Polycarpaea spicata
- Conservation status: Least Concern (IUCN 3.1)

Scientific classification
- Kingdom: Plantae
- Clade: Tracheophytes
- Clade: Angiosperms
- Clade: Eudicots
- Order: Caryophyllales
- Family: Caryophyllaceae
- Genus: Polycarpaea
- Species: P. spicata
- Binomial name: Polycarpaea spicata Wight ex Arn.

= Polycarpaea spicata =

- Genus: Polycarpaea
- Species: spicata
- Authority: Wight ex Arn.
- Conservation status: LC

Species of flowering plant

Polycarpaea spicata is a species of plant in the family Caryophyllaceae. Its natural habitats are subtropical or tropical dry forests and subtropical or tropical dry shrubland. Distribution; Northwest of India, Arabia, Egypt, and Northern Australia.

Annual herb, with woody taproot. Stems 5–10 cm, erect to ascending, slender, many, arising from the base, purplish-brown, glabrous.
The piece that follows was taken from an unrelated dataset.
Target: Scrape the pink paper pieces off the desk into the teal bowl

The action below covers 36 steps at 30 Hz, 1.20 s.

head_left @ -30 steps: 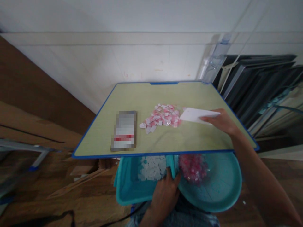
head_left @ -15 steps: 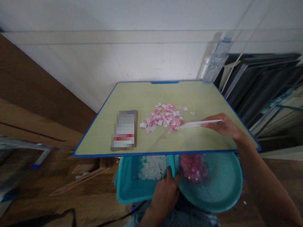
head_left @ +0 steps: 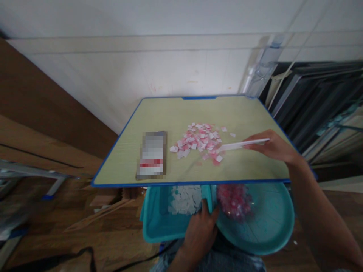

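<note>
My right hand (head_left: 276, 146) pinches a slim white tool (head_left: 244, 144), a flat stick or tweezers; I cannot tell which. Its tip touches the right edge of a pile of small white and pink pieces (head_left: 198, 139) on the yellow-green board (head_left: 159, 113). Below the board's front edge, my left hand (head_left: 200, 230) is closed on the adjoining rims of a teal rectangular basin (head_left: 154, 230) and a teal round tray (head_left: 269, 230). White flat pieces (head_left: 185, 200) lie in the basin. A shiny pink-red heap (head_left: 234, 202), perhaps in clear plastic, rests in the tray.
A phone (head_left: 151, 155), its screen blurred out, lies on the board's left. A clear bottle (head_left: 262, 70) stands behind the back right corner, against the white wall (head_left: 113, 68). Dark panels (head_left: 317, 90) lean at the right, and a brown wooden surface (head_left: 51, 94) is at the left.
The tool's tip has shifted slightly, and a white piece with pink now lies apart at the pile's near right edge. My left hand stays on the rims. The whole view has moved a little.
</note>
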Motion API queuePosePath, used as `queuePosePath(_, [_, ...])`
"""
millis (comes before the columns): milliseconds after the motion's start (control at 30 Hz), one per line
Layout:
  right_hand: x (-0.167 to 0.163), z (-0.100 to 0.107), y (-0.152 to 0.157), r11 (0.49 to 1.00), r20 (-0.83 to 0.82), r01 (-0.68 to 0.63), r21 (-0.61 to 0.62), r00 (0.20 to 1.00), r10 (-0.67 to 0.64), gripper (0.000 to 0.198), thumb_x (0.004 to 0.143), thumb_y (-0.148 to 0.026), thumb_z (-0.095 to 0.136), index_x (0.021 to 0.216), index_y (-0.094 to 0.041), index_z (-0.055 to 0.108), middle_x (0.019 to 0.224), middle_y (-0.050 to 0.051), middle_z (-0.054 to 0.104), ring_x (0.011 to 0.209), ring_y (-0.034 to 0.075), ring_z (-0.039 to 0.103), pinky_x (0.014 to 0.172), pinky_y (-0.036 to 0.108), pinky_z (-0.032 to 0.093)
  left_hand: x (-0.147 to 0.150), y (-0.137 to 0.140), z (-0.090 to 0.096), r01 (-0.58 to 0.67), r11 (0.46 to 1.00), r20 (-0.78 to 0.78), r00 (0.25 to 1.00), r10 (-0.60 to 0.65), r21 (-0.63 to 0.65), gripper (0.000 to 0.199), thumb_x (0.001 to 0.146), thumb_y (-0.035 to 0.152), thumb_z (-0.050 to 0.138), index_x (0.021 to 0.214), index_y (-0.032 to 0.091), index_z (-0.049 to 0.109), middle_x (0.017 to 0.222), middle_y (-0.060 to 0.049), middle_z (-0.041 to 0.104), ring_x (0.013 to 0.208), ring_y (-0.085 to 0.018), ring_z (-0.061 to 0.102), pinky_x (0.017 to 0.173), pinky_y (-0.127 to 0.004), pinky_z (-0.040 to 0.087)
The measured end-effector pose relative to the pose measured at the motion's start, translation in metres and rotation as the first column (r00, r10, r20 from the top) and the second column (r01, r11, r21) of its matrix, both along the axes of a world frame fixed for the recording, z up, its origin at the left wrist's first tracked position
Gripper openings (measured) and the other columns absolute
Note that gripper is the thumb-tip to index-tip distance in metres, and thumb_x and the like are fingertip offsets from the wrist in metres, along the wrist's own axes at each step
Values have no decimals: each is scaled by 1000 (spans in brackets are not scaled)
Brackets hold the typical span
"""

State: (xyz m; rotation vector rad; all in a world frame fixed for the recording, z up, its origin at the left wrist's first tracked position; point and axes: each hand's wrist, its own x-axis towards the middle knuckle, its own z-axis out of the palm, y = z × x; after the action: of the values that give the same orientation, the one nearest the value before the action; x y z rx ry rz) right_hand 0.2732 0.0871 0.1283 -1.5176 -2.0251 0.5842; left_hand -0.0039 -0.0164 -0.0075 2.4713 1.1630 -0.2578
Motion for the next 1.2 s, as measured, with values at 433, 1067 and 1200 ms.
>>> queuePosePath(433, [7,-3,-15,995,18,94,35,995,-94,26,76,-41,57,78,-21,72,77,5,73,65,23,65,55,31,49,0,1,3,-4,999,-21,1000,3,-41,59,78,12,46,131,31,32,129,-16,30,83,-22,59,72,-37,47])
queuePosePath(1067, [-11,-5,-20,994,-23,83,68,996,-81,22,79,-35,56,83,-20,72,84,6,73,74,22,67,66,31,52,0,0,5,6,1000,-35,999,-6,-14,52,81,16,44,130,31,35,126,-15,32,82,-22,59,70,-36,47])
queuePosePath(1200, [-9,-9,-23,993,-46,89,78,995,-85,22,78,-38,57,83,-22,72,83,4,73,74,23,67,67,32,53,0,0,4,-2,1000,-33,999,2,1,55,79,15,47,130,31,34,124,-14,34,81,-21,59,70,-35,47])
Leaves 5-15 x 3-5 somewhat thick, obovate to spathulate, basal leaves forming a rosette, cauline apparently whorled at the nodes, at the point of branching. Stipules lanceolate, lacerate, acuminate. Flowers sessile in dense, terminal spikes with long peduncles. Sepals 2.5–3 mm, lanceolate, with a brown midrib at the back. Petals small, oblong. Capsule included, about ½ the length of the sepals. Seeds small, subtrigonous, and shining.